• _Exercise_
Beginning at the line that contains "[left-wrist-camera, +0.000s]" and finishing at the line that contains "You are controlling", output the data below exactly. Include both end lines and no pictures.

• _Material to process_
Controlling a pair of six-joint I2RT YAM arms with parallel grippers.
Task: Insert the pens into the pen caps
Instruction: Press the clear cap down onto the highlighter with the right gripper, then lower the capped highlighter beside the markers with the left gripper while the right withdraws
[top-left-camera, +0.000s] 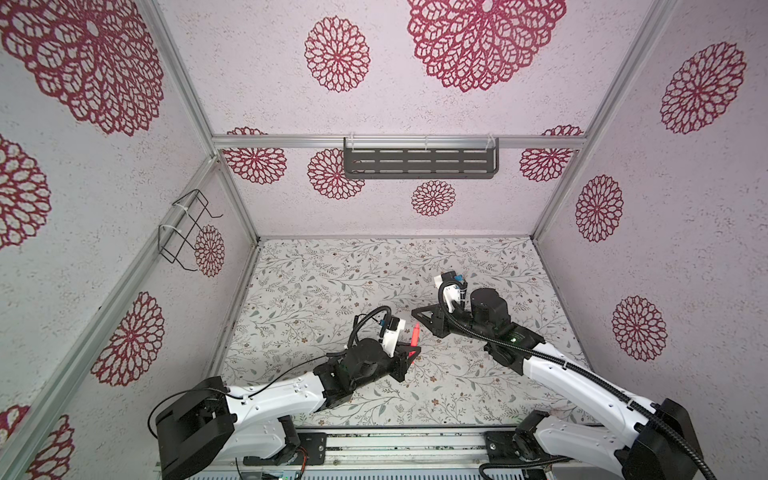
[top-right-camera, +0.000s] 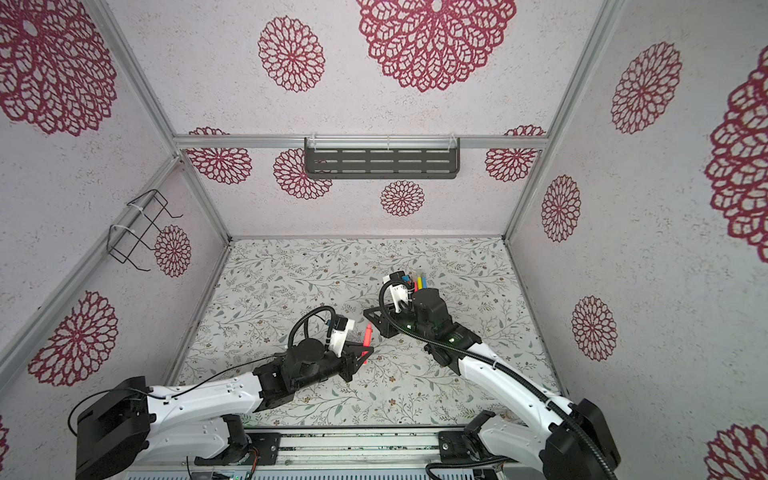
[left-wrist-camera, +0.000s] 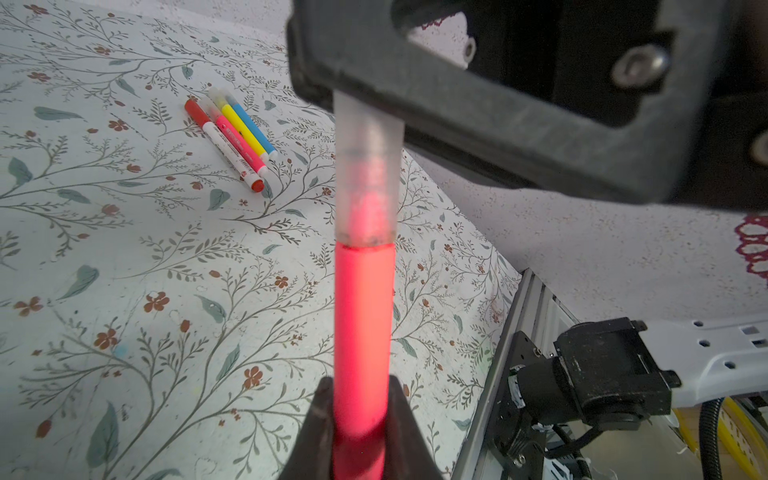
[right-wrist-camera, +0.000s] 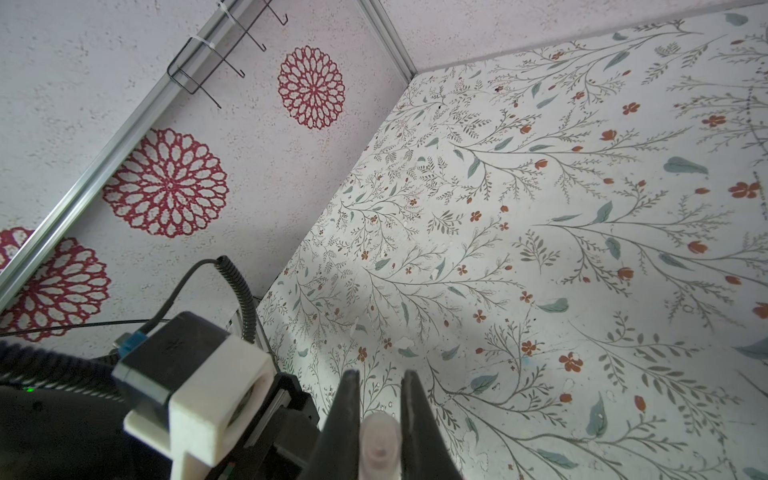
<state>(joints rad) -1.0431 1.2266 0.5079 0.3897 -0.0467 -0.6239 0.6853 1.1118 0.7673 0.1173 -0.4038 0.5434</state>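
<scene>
My left gripper (left-wrist-camera: 360, 390) is shut on the lower barrel of a bright pink pen (left-wrist-camera: 363, 324), held upright above the table. A pale translucent pen cap (left-wrist-camera: 368, 166) sits over the pen's upper end, and pink shows through it. My right gripper (right-wrist-camera: 377, 399) is shut on that cap (right-wrist-camera: 379, 440), its black fingers (left-wrist-camera: 415, 95) covering the cap's top. Both top views show the pen (top-left-camera: 414, 334) (top-right-camera: 367, 336) between the left gripper (top-left-camera: 415, 350) and the right gripper (top-left-camera: 414, 313). Several other pens (left-wrist-camera: 232, 137) lie side by side on the table behind the right arm (top-right-camera: 419, 283).
The floral table (top-left-camera: 332, 291) is walled on three sides. A dark slotted shelf (top-left-camera: 419, 162) hangs on the back wall and a wire rack (top-left-camera: 187, 228) on the left wall. An aluminium rail (top-left-camera: 399, 444) with both arm bases runs along the front edge.
</scene>
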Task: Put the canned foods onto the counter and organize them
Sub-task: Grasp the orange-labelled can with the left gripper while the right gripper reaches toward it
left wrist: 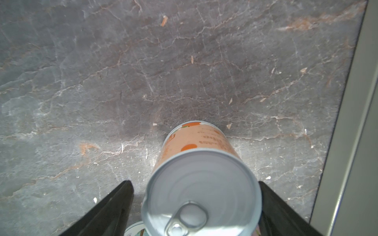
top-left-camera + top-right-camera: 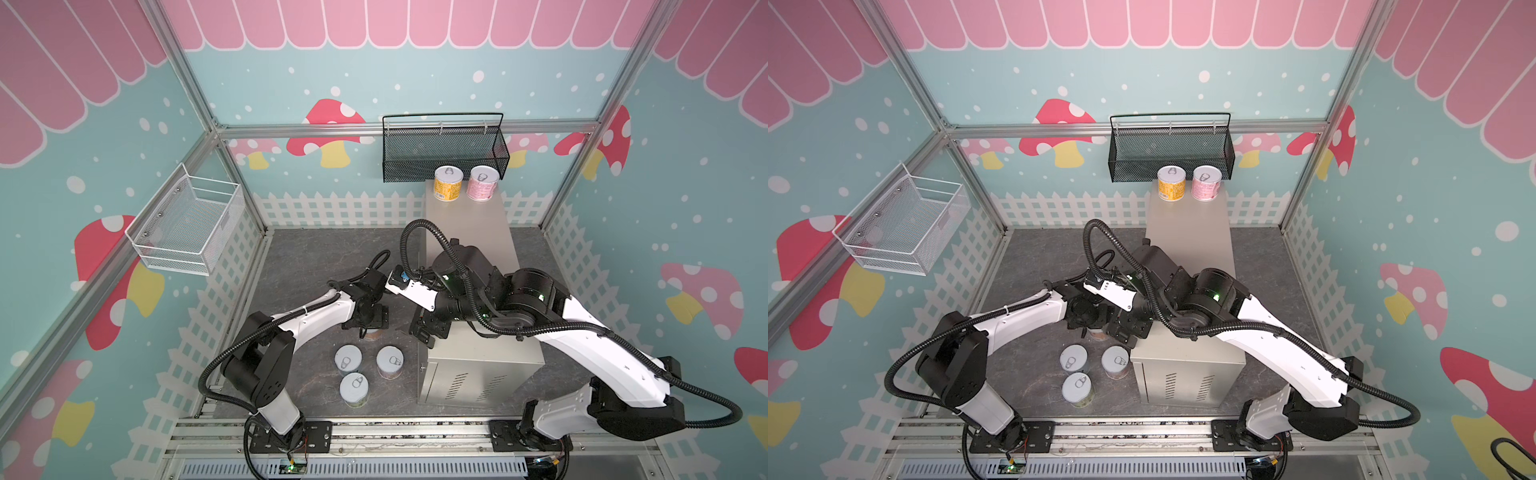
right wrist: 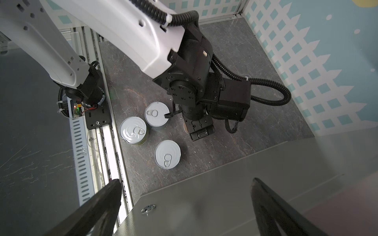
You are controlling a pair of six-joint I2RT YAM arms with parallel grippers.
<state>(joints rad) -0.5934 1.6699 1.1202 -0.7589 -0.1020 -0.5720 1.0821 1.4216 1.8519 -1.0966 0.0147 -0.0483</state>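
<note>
Two sorted, yellow can [image 2: 448,183] and pink can [image 2: 481,183] at the far end of the counter [image 2: 469,226] | step: left gripper [image 1: 195,182] straddles orange can [image 1: 196,139] standing just beside the counter, pinch unclear | right gripper [image 3: 185,180] wide, empty, over counter's near corner | next, I'd say: squeeze firm, lift straight up

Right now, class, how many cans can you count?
6. Yellow can and pink can on the counter, far end; three more cans on the dark tabletop beside it; orange can within the left claw. Others may be hidden.
</note>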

• _Answer below_
[left-wrist-camera, +0.000s] 
[right-wrist-camera, +0.000s] 
<state>(joints rad) -1.0431 1.2266 0.5079 0.3897 -0.0467 -0.6239 0.6853 1.1118 0.7673 0.1173 -0.4038 0.5434</state>
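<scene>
My left gripper (left-wrist-camera: 360, 390) is shut on the lower barrel of a bright pink pen (left-wrist-camera: 363, 324), held upright above the table. A pale translucent pen cap (left-wrist-camera: 368, 166) sits over the pen's upper end, and pink shows through it. My right gripper (right-wrist-camera: 377, 399) is shut on that cap (right-wrist-camera: 379, 440), its black fingers (left-wrist-camera: 415, 95) covering the cap's top. Both top views show the pen (top-left-camera: 414, 334) (top-right-camera: 367, 336) between the left gripper (top-left-camera: 415, 350) and the right gripper (top-left-camera: 414, 313). Several other pens (left-wrist-camera: 232, 137) lie side by side on the table behind the right arm (top-right-camera: 419, 283).
The floral table (top-left-camera: 332, 291) is walled on three sides. A dark slotted shelf (top-left-camera: 419, 162) hangs on the back wall and a wire rack (top-left-camera: 187, 228) on the left wall. An aluminium rail (top-left-camera: 399, 444) with both arm bases runs along the front edge.
</scene>
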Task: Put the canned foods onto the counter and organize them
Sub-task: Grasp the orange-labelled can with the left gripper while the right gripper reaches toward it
left wrist: 
top-left-camera + top-right-camera: 
right wrist: 
You are controlling a pair of six-joint I2RT YAM arms with parallel grippers.

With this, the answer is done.